After the conference, Bert was invited to stay at Rivera and Kahlo's home. At that time, the FBI was watching Rivera's home, especially for American visitors.
The FBI targeted ANMA and its leaders. In 1953, agents visited Bert's home. They asked him to help identify communists in ANMA and other unions. Bert told them to investigate fascists instead, as he believed they were a bigger threat. The FBI contacted him several more times, but Bert refused to cooperate. However, their harassment of other ANMA leaders caused several chapters to close.
MAPA and Immigrant Rights
In April 1960, Bert Corona helped start the Mexican American Political Association (MAPA). This group was formed because people felt the Democratic Party wasn't truly addressing the concerns of Mexican Americans. Bert led MAPA's work in Northern California and was the organization's president from 1966 to 1971.
Bert was also closely involved with Hermandad Mexicana Nacional (HMN). This group focused on organizing unions and helping undocumented workers. He met fellow activist Soledad Alatorre through their work with labor groups. They connected with HMN, which was one of the few Mexican-American organizations run by Mexican Americans. HMN was facing difficulties because of the House Un-American Activities Committee. So, Bert and Alatorre took charge of the organization. In 1968, they moved it to Los Angeles. Its local chapters became known as Centro de Acción Social Autónomo, or "CASA." CASA began working for the rights of immigrant workers. It also provided them with social services, like legal help and education.
From the late 1960s to the 1980s, Bert taught part-time in the new field of Chicano Studies at California State University, Northridge and California State University, Los Angeles.
In 1968, Dr. Martin Luther King Jr. invited Bert Corona, along with Corky Gonzales and Reies Tijerina, to Atlanta. They planned for the March on Poverty. Sadly, King was assassinated before the march happened.

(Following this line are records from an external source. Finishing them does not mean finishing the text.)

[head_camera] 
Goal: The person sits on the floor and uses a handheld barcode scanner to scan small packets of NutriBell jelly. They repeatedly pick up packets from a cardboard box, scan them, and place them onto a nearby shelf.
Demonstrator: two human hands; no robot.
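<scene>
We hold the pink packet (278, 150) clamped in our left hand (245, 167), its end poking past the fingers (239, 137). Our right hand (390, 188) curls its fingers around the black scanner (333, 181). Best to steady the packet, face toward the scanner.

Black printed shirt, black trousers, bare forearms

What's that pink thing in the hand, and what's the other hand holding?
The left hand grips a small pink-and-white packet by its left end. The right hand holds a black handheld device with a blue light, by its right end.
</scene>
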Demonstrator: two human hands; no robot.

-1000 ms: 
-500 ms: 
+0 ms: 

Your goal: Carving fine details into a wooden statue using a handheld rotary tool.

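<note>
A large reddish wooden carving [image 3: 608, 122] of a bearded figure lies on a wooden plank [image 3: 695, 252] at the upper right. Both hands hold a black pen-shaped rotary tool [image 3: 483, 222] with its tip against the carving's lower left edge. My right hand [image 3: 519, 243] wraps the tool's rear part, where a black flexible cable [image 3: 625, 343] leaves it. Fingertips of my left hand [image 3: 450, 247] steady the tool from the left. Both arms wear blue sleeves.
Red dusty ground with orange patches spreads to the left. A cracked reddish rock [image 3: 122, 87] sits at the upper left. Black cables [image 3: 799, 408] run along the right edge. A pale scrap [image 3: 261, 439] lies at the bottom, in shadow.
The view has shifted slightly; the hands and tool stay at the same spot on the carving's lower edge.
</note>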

Bert Corona taught Chicano Studies at California State University – Los Angeles from 1970 to 1982, when he was dismissed.
One of Bert Corona's most important contributions was teaching people that immigrant workers were a big part of the U.S. workforce, not just a temporary group. His efforts and CASA's work helped unite immigrant workers and U.S.-born Mexican Americans.
As a founder and leader of Hermandad Mexicana Nacional, he played a key role in getting an amnesty program for undocumented workers in the Immigration Reform and Control Act of 1986 (IRCA). Bert Corona continued to organize with labor unions to change immigration policy. Partly because of his efforts, the AFL-CIO (a large union federation) changed its policy on immigration in 2000. Some unions then started to change how they worked to help immigrant workers.